Ora - conclude la segretaria nazionale Cgil - “dobbiamo guardare agli scenari e alle opportunità. Della legge apprezziamo il fatto che si rimanga nell’alveo del lavoro subordinato, ma la stessa legge rende obbligatorio l’accordo individuale tra le parti. Invece è necessaria la contrattazione collettiva. Nessuno in Cgil pensa a un contratto specifico sullo smart working. Pensiamo a inserimenti nei contratti nazionali con regole quadro. Passate le prime settimane di emergenza, bisogna recuperare l’accordo con le persone e un diritto alla reversibilità. Abbiamo però l’occasione di creare uno strumento di innovazione e liberazione del lavoro, da usare non con i numeri di queste settimane e con l’assenza totale, ma con un mix concordato tra presenza e remoto”.

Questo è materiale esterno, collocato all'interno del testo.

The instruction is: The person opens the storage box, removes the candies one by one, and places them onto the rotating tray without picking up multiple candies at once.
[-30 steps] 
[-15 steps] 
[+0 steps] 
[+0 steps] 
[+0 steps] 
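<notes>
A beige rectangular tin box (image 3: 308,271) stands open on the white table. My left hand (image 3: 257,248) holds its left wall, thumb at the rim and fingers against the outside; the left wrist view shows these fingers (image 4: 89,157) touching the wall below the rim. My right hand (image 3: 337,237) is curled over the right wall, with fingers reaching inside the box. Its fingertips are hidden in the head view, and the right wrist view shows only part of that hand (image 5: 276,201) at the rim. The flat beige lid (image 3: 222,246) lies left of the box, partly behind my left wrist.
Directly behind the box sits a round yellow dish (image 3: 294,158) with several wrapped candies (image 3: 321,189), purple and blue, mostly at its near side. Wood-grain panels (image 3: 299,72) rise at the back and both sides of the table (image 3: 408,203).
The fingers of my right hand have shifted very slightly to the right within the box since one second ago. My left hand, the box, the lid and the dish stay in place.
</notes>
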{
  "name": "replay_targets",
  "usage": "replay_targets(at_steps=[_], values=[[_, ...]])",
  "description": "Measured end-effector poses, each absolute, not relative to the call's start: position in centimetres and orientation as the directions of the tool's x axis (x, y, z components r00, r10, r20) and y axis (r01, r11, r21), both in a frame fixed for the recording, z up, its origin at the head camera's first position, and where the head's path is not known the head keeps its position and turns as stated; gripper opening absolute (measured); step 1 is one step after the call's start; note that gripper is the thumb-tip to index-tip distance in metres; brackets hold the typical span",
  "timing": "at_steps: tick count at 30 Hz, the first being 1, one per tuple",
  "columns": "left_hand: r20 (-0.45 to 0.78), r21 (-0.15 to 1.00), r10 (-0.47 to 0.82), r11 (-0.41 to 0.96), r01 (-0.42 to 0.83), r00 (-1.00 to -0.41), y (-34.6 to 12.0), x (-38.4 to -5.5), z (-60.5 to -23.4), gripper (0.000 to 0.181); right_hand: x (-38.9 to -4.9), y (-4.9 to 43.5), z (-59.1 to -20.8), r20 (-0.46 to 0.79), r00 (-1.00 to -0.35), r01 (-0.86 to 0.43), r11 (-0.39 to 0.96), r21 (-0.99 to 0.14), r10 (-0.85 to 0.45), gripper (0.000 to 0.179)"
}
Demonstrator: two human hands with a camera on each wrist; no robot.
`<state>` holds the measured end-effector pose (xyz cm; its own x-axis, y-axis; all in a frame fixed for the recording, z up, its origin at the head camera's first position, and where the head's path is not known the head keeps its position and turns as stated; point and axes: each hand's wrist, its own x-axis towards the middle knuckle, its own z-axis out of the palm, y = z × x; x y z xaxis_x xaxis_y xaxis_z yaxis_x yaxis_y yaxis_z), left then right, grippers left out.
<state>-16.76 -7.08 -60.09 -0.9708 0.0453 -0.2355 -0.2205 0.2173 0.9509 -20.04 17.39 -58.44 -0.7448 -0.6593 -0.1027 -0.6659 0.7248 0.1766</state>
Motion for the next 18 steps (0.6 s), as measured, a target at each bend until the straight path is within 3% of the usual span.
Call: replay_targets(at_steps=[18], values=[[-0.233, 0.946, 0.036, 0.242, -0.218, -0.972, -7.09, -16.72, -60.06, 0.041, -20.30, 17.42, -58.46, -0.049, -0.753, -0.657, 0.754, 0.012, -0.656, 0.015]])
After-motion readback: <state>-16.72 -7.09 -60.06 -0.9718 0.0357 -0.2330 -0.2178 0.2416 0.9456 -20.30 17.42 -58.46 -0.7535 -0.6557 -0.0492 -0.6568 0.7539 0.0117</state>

Lo stress, la salute, l’isolamento
Torniamo al presente. Stanchezza, affaticamento, ipertrofia di un orario che sfugge dal controllo del lavoratore. Infine: solitudine. Siamo ancora in tempi di epidemia e di paura, ed è giusto chiudere sulle note dolenti. “Proteggere la salute mentale di chi lavora da casa”: è l’indicazione principale data dall’Ilo, l’agenzia Onu sul lavoro, nel suo Rapporto su Covid-19 e lavoratori. L’Ilo non parla di smart working, nel suo Rapporto, ma dell’impatto della quarantena sulla salute mentale di chi lavora da remoto. Ciò che preoccupa l’organizzazione sono gli “effetti psicologici negativi, tra cui sintomi di stress post-traumatico, confusione e rabbia”. Inevitabile menzionare “l’enorme onere per i genitori che lavorano”, chiamati “ad assumere i ruoli di insegnanti e assistenti, mentre continuano a svolgere il loro lavoro”.

Per l’Ilo “potrebbe essere necessario apportare alcuni adeguamenti agli obiettivi lavorativi, un adattamento o una riduzione dell’orario di lavoro o accordi specifici di congedo per i telelavoratori con responsabilità di assistenza e di scolarizzazione a domicilio”. E questo vale soprattutto per quei remotes che devono occuparsi dei figli e della casa da genitori single, spesso madri lavoratrici.

La raccomandazione dell’Ilo è che si stabiliscano e rispettino “regole chiare sui tempi di disponibilità o indisponibilità dei lavoratori”. Ed è “essenziale che i lavoratori creino le proprie strategie personali per una gestione efficace delle linee di demarcazione del lavoro dalla vita privata. Ciò dovrebbe includere uno spazio di lavoro dedicato che non consenta interruzioni, e la possibilità di interrompere il lavoro in determinati orari riservati al riposo e alla vita privata”.

Altrimenti si entra in un piccolo, grande incubo in loop.